I’m wondering if there are any known data issues that could be causing these anomalies, also seeking advice on how to handle them

Hello, I am studying SafeGraph weekly patterns visit data for parks in Seattle, and am seeing some anomalies. In general I am seeing low, flat visitation for most of 2018 and then some extreme spikes in 2019. For example, this small park (Dahl Playfield) in a residential neighborhood is showing a few hundred visits per week in 2019, >80k visits (and >50k unique visitors) the week of 2019-09-02, and a few thousand visits per week after that. If I extrapolate that 80k visits by SafeGraph’s sampling rate for King County that week, it’s over 1.2 million visits, nearly double the population of Seattle, so that seems impossible. I’m wondering if there are any known data issues that could be causing these anomalies, also seeking advice on how to handle them.


This topic was automatically generated from Slack. You can find the original thread here.

Hey @Jeffrey_Kyllo - thanks for flagging! Could be an issue with the Geometries for this POI. Looping some other team members into this. Will update later when I get more information.

Thanks, I will try plotting the polygon for this park on a map and see if it looks correct

Hi Alex! The polygon in the latest release looks pretty good to me, and if you’re using data from the July 2021 backfill then the same polygon was used throughout history for the visits (so there’s no chance of the polygon being odd just for those few weeks).

I can confirm that 2019-09 is indeed peculiar here, but still trying to figure out why. All of the other columns look fairly normal, so it might be some odd sink of devices that converged at that park. Will report back!

Thanks Jeff.
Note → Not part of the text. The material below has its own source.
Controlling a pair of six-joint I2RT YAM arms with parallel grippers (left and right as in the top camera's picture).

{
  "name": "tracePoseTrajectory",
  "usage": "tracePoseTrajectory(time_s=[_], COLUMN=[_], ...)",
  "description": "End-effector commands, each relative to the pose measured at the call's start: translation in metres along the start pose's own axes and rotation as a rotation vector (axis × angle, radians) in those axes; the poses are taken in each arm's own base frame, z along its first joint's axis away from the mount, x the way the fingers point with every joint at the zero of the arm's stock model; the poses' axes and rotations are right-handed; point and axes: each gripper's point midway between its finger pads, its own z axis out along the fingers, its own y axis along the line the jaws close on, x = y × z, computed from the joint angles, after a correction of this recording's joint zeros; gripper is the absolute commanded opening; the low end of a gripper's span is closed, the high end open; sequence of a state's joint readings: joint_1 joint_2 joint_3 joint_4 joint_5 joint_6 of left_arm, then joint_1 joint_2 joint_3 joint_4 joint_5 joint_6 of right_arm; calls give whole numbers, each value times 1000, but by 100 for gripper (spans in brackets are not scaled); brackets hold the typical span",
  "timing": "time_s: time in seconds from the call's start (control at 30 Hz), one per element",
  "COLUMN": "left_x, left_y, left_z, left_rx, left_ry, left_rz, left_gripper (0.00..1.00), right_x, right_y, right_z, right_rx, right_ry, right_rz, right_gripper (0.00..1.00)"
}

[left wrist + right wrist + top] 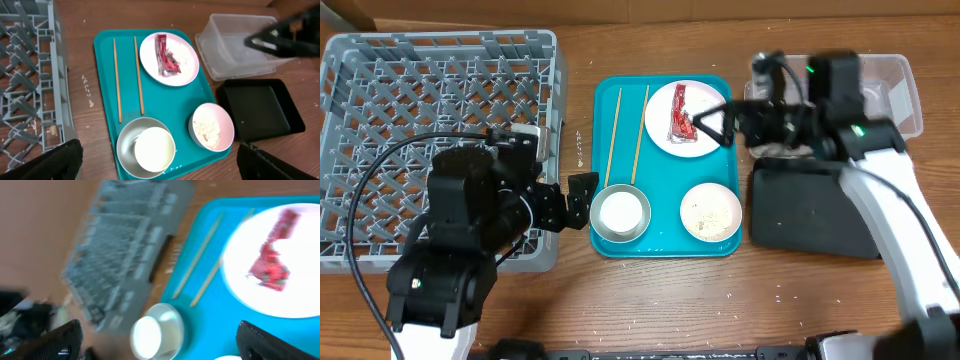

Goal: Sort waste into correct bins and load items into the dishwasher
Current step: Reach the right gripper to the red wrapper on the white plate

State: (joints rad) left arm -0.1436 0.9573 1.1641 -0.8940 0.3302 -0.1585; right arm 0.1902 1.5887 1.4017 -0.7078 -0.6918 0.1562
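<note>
Hovering over the far right corner of the teal tray [660, 245], my right claw [705, 122] is spread wide and empty, beside the white plate [660, 128] where the red wrapper [680, 115] lies. My left claw [570, 198], released and empty too, hangs off the tray's left edge near the metal bowl [605, 234] that holds the white cup [620, 212]. The dish rack [420, 100] sits left of the tray. The clear tub [900, 95] and black tray [810, 210] sit to its right.

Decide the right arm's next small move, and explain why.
Probably ease the right gripper down over the red wrapper and close. Its jaws hover open and empty at the edge of the white plate, where the wrapper lies unsorted.
</note>
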Motion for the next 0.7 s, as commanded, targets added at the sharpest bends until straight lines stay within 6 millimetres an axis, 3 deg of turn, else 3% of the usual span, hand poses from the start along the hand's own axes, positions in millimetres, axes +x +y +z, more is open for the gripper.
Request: tracePoseTrajectory(time_s=[0.0, 0.1, 0.3, 0.4, 0.53, 0.67], left_x=[-5, -2, 4, 8, 18, 29], left_y=[-3, 0, 8, 12, 12, -3], left_z=[3, 12, 32, 42, 54, 53], left_rx=[18, 13, 3, -3, 24, 117], left_ry=[7, 37, 101, 135, 200, 257], left_rz=[-8, -18, -41, -53, -78, -96], left_gripper=[100, 100, 100, 100, 100, 100], right_x=[-33, -40, -26, -18, -20, -13], right_y=[-30, -55, -135, -162, -176, -190], right_z=[17, 48, 88, 108, 129, 143], right_rx=[242, 358, 663, 707, 697, 701], right_ry=[-44, -31, 11, 27, 0, 11], right_rz=[-62, -121, -122, -115, -123, -119], right_gripper=[100, 100, 95, 78, 78, 75])
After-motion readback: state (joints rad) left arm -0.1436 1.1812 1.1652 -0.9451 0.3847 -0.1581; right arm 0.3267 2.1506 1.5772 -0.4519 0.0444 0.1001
I think I have a few more examples of parks POIs in Seattle with anomalies like this, would you like me to send a list?

Yes please, if you can!

Here are a couple more anomalies I found, that I can’t explain with local events or holidays:
• Virgil Flaim Park placekey zzz-222@undefined x4-4ny-8n5
• Freeway Park placekey zzz-222@undefined x4-4b5-ffz

This one seems suspicious too, 30k visits in one week in March 2021 to this little park: Maclean Park, placekey zzw-222@undefined x4-49x-pd9

Hi @Jeffrey_Kyllo Jumping in here as the geometry PM with a few thoughts.

Virgil Flaim Park: Nothing jumps out - still investigating

Freeway Park: It looks like it actually straddles a highway overpass, so when there is traffic (and cars stop on the overpass), then these are unfortunately counted as visits.

Maclean: Is it possible there was a concert or an event held at the park if it only spiked for a single week?

The fact that a few of these spiked in September 2019 suggests to me that we had some unaccounted-for spike in devices or something at that time in this area. But I did look at our Supplementary Files and don’t see some 4x jump in number_devices_residing that would explain this…

Yeah I was wondering if Freeway Park’s could be anomalous due to motorists driving under it, but that doesn’t quite explain the spike in September 2019. I doubt the traffic on I-5 suddenly got several times worse for just that month.

As for Maclean Park, I’ve been Googling for events there in March 2021 and nothing’s turned up. It’s not the kind of big park where you’d expect a concert or a fair, and especially not in March. And if I extrapolate by SafeGraph’s sampling rate for King County it looks like 800k people visited, more than the population of Seattle

So it seems highly likely to me that the MacLean Park spike is bad data somehow

I plotted monthly visits for all POI nearby Dahl Playfield, and noticed that only the POI with a somewhat overlapping polygon (Wedgwood Swim Club) has that spike. All others don’t have anything close to that. This suggests to me that it’s not due to some anomalous bump in devices overall in that one area, as the “visits” aren’t spread out over multiple POI.

I wonder if this is some sink in the anonymized lat/longs pings in these locations, making it seem as if there were many more devices than normal just at these places. :thinking_face:

Interesting. In the meantime I think I’m going to remove these points from my analysis (imputing a rolling median or something) because it sounds like they’re probably bad data, I would like to know if you find a root cause though.

I think that’s prudent Alex. We can update here if we find the underlying cause!

Thanks @Jeffrey_Kyllo ! Will certainly keep you updated if we get to the underlying cause. To prevent any further questions from being overlooked, I’ll go ahead and close this thread out. If you have any more questions or follow-up questions, we’re always here to help! Just be sure to make a new post to help, as we aren’t monitoring old threads at this time. Thanks!

For now, I’ve noted this discussion in our Known Issues or Data Artifacts page.